WHAT THE TASK ASKS
Look below for the line that has "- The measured". Set down the lines from there through the line that has "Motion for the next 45", exactly as written.

RECORDS FOR THIS EXERCISE
★ ★ ★ ★ ★
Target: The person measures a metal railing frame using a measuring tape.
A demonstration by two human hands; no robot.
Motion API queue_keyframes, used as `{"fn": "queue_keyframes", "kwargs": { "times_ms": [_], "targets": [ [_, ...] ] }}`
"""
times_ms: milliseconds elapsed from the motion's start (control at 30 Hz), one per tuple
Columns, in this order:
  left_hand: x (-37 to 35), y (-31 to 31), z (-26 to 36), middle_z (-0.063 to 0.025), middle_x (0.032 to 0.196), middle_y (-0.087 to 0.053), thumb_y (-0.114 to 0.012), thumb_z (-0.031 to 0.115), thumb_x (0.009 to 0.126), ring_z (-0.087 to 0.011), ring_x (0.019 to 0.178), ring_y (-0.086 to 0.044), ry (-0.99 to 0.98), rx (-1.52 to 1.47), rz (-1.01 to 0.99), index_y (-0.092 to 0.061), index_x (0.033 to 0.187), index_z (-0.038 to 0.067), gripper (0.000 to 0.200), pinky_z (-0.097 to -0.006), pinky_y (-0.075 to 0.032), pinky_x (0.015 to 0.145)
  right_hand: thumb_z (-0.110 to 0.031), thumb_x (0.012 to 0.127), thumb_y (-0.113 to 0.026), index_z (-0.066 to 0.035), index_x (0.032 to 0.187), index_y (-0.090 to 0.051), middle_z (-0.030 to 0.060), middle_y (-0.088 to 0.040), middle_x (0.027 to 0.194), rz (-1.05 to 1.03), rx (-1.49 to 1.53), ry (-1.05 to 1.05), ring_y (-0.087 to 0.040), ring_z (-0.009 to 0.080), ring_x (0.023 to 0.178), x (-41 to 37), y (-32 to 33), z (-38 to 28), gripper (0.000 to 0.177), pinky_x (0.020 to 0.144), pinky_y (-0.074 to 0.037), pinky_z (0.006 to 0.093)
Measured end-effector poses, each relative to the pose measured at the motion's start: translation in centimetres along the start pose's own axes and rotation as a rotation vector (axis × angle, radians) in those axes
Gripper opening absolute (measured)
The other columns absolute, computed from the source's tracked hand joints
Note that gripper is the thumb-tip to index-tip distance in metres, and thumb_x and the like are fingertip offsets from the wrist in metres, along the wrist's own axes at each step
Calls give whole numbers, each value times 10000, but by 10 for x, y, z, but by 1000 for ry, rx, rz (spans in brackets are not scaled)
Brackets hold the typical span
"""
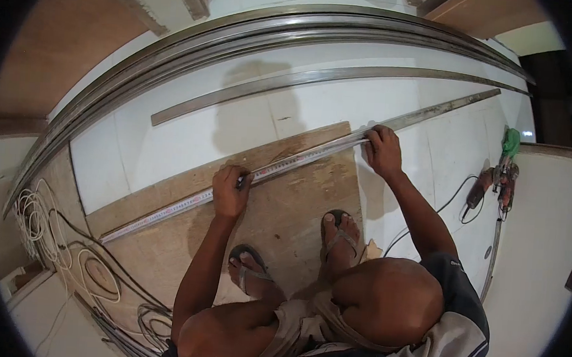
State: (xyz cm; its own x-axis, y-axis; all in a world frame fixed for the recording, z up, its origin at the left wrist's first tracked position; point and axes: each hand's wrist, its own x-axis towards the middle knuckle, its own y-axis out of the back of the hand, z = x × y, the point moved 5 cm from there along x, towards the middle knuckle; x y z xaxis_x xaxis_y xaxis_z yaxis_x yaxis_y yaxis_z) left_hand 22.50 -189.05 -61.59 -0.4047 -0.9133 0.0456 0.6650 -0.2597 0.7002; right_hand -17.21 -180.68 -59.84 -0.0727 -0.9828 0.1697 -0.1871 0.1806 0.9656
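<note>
A white tape measure with printed numbers is stretched out along a narrow metal bar, over a plywood board. My left hand rests at the middle of the tape with its fingers pinched together. A small dark thing shows at the fingertips, too little of it to name. Farther right, my right hand grips the tape against the bar, fingers closed around it. The tape's case is not visible. Both feet in sandals stand on the near side of the tape.
Several long metal bars lie across the far side, with a single flat bar nearer. Coiled cables lie at left. Corded power tools and a green bag sit at right. A wooden panel stands at upper left.
</note>
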Motion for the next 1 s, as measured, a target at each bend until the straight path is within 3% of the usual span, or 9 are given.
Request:
{"fn": "queue_keyframes", "kwargs": {
  "times_ms": [233, 400, 533, 733, 833, 1000],
  "targets": [
    [1, 5, 11, -81, 895, -631, -724, 120, 820, -278, 846, -572, -46, -13, 96, -654, 881, 69, 106, -400, -411, 818, -176, 825, -694, -87, 1052, -619, 127, -572, 1100, -49, 66, -13, -534, 331, 1057, 2, 2, 4, 255, 911, -437, 463],
    [0, 5, 10, -118, 911, -643, -727, 140, 819, -319, 868, -591, -51, 9, 77, -649, 893, 49, 141, -435, -426, 823, -343, 796, -765, -97, 996, -631, 115, -579, 1063, -72, 33, 30, -541, 327, 1020, 8, 3, 6, 345, 891, -445, 461],
    [0, 5, 9, -76, 926, -648, -718, 136, 830, -283, 880, -581, -29, 21, 97, -664, 873, 67, 97, -408, -407, 838, -343, 791, -769, -97, 1017, -634, 117, -576, 1060, -67, -39, 75, -544, 334, 1014, 15, 10, -12, 360, 908, -439, 467],
    [0, 2, 3, -77, 924, -659, -721, 130, 820, -283, 882, -596, -60, -9, 115, -669, 874, 62, 102, -410, -409, 843, -289, 792, -755, -87, 1070, -634, 120, -569, 1047, -102, 133, 138, -547, 341, 1023, 22, -11, -54, 364, 918, -439, 474],
    [1, 2, 3, -78, 915, -658, -725, 131, 809, -281, 883, -598, -35, -39, 83, -671, 877, 63, 111, -408, -409, 847, -186, 804, -738, -106, 1059, -668, 110, -606, 1060, -176, 243, 188, -580, 325, 994, 25, -22, -76, 276, 883, -465, 438],
    [2, 2, 2, -69, 912, -658, -721, 144, 811, -274, 881, -595, 23, -29, 46, -669, 869, 68, 108, -402, -406, 845, -189, 857, -684, -100, 1002, -667, 87, -618, 1010, -173, 251, 187, -592, 306, 977, 32, -27, -81, 171, 849, -478, 424]
  ]
}}
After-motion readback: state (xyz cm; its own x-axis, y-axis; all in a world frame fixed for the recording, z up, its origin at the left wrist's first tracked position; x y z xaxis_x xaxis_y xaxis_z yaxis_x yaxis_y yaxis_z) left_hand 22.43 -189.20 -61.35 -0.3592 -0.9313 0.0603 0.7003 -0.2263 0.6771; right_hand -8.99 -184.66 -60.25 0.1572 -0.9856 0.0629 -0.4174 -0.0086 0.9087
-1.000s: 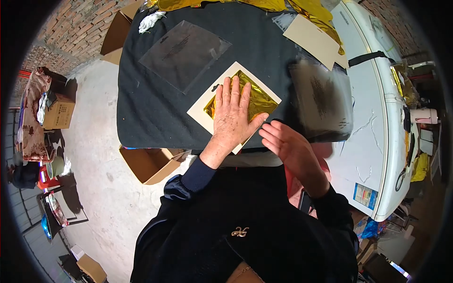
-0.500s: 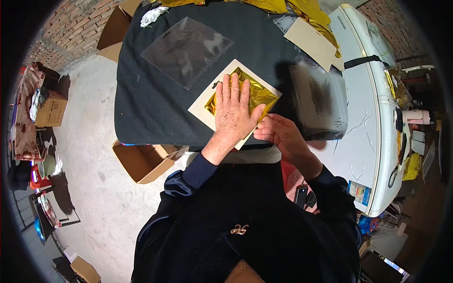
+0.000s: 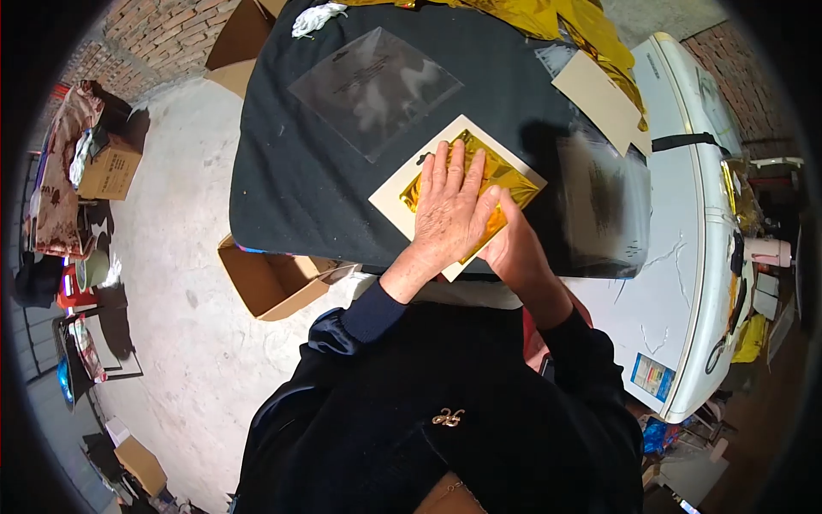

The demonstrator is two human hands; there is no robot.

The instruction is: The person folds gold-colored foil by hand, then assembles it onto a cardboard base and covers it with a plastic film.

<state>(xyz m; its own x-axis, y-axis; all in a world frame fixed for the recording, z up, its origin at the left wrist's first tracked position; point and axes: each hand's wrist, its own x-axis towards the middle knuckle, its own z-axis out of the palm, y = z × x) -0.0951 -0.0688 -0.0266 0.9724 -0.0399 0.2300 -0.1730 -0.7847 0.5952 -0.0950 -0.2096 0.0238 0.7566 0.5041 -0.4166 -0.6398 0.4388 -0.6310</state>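
Observation:
A cream card lies turned like a diamond near the front edge of the black-covered table. On it sits shiny gold foil, slightly wrinkled. My left hand rests flat on the foil with its fingers stretched toward the far corner. At the card's right front edge is my right hand, close beside my left thumb. Its thumb or a finger points up over the foil, and its other fingers are mostly hidden, so any hold on the card cannot be made out.
A clear plastic sleeve lies behind the card. More clear sleeves are stacked at the right, near a cream card piece and gold foil sheeting. An open cardboard box stands below; a white appliance is right.
My right hand has moved from pinching at the card's right edge to a more upright pose beside my left thumb. The whole view has shifted slightly; my left hand stays flat on the foil.

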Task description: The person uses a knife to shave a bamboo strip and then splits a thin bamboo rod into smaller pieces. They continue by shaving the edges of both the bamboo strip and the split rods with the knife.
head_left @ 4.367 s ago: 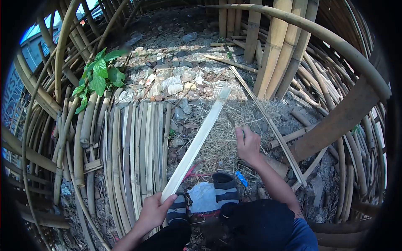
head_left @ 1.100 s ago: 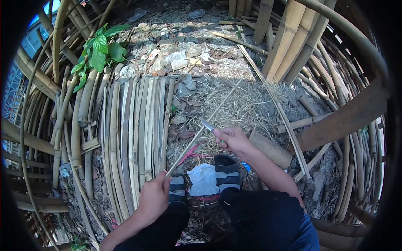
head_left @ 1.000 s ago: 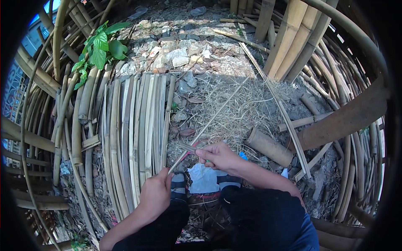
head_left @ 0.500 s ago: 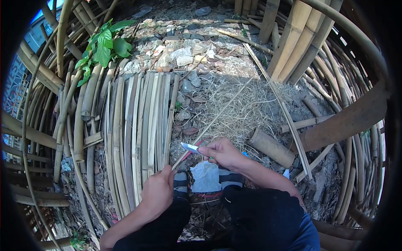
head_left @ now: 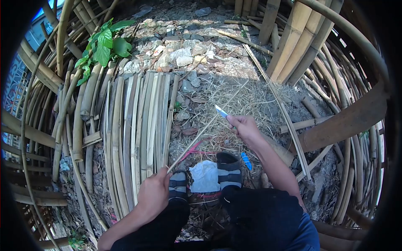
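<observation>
My left hand [head_left: 154, 189] is closed round the near end of a thin bamboo strip [head_left: 193, 141], which slants up and away to the right. In my right hand [head_left: 245, 129] is a knife [head_left: 221, 111], its pale blade pointing up and left, close beside the strip's middle stretch. The fingers are wrapped round its handle, which is mostly hidden. Under the strip's far part lies a heap of pale shavings [head_left: 234, 98]. Between my sandalled feet [head_left: 229, 172] rests a whitish cloth-like piece [head_left: 204, 176].
A row of split bamboo slats [head_left: 140, 125] lies on the left. To the right are a short bamboo tube [head_left: 277, 151], a long split piece [head_left: 281, 104] and thick bamboo poles [head_left: 293, 37]. A blue object [head_left: 246, 161] lies by my right foot. Stones [head_left: 184, 58] cover the ground ahead.
My right hand with the knife has moved up and to the right, away from my left hand along the strip. The left hand has shifted slightly down and left. The blue object now shows fully.
</observation>
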Demonstrator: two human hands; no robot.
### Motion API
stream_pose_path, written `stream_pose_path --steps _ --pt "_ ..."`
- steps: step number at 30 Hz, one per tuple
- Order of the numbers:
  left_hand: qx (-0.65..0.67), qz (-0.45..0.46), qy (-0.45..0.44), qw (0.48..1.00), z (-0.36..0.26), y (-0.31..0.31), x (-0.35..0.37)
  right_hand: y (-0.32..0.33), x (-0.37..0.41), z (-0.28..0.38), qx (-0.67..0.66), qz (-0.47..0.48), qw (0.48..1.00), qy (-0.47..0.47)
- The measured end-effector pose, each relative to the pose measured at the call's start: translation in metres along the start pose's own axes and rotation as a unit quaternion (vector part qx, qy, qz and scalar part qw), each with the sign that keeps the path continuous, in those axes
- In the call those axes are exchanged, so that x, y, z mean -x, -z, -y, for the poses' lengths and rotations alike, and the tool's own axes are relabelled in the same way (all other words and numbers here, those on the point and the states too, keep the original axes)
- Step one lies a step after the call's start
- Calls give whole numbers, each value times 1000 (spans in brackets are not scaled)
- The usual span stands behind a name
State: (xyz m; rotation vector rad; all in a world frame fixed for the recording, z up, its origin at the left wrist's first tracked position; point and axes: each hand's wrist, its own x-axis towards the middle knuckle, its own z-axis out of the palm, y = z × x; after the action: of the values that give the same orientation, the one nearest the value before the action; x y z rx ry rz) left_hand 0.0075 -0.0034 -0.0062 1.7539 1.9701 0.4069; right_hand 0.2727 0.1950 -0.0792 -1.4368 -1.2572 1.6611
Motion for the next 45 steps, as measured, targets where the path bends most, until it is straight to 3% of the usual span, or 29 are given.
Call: stream_pose_path --steps 5,10,17,20,22,29,37,42,44,45 --pt "7 11 22 1000 -1 -1 -1 4 -4 -5 -20 -10 1000 -22" --pt "-8 13 12 1000 -7 -3 -3 -37 33 -11 -29 134 990 -40" --pt "-10 13 18 1000 -3 -1 1 24 -12 -1 -62 39 997 -37" --pt "-16 19 25 999 -6 1 0 40 -22 2 4 34 999 -27" --pt "-14 23 23 999 -6 1 4 65 -34 7 -46 -29 998 -37" --pt "-24 41 31 998 -8 1 0 63 -23 9 -49 -77 995 -51" --pt "-6 42 39 998 -10 2 -1 -10 21 -3 -30 128 989 -74" --pt "5 22 22 1000 -4 1 1 -5 18 -5 1 229 971 -66" --pt "-10 59 44 997 -5 4 2 14 12 12 41 135 987 -82" --pt "-11 62 45 997 -6 5 4 63 -31 3 -40 -35 997 -50"
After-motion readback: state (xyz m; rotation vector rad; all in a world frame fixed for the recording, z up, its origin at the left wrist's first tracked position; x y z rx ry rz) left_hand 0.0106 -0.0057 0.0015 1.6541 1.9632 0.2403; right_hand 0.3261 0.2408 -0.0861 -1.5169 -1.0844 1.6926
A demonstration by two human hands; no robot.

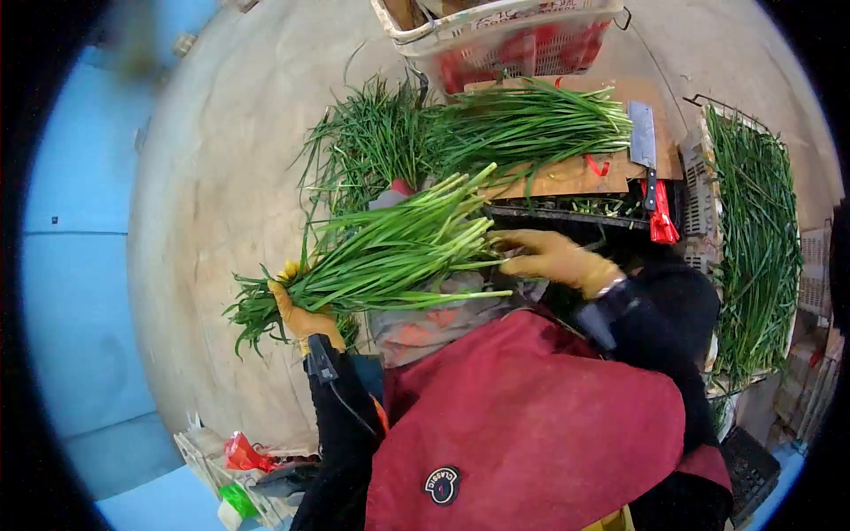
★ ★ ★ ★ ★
ANSWER BELOW
- The measured end-effector pose, each relative to the pose measured at the call's start: translation in metres along the start pose's own axes and rotation as a unit quaternion (vector part qx, qy, qz and scalar part qw), each with the sign that keeps the path continuous, in those axes
- In the call those axes are exchanged, so that x, y, z mean -x, -z, -y, for the poses' lengths and rotations alike, and the tool's own axes are relabelled in the same way (all other words and numbers here, those on the point and the states too, keep the original axes)
- Step one lies a step after the call's start
- Calls give whole numbers, each value times 1000 (spans in brackets are not scaled)
- The usual span stands behind a name
State: (xyz m; rotation vector rad; all in a world frame fixed for the recording, z up, its origin at the left wrist's first tracked position; point and axes: each hand's wrist, its own x-axis towards the middle knuckle, its own z-axis out of the palm, y = z × x; after the action: of the values that give the same orientation, the one nearest the value before the action; x y z rx ry rz) left_hand 0.0075 -0.0034 -0.0062 1.7539 1.9701 0.4069; right_hand 0.2727 0.1950 -0.0792 -1.4368 -1.2572 1.6611
Motion for the next 45 steps, as measured, targets where the path bends most, until it is straight to 3% of the usual span, or 29 are given.

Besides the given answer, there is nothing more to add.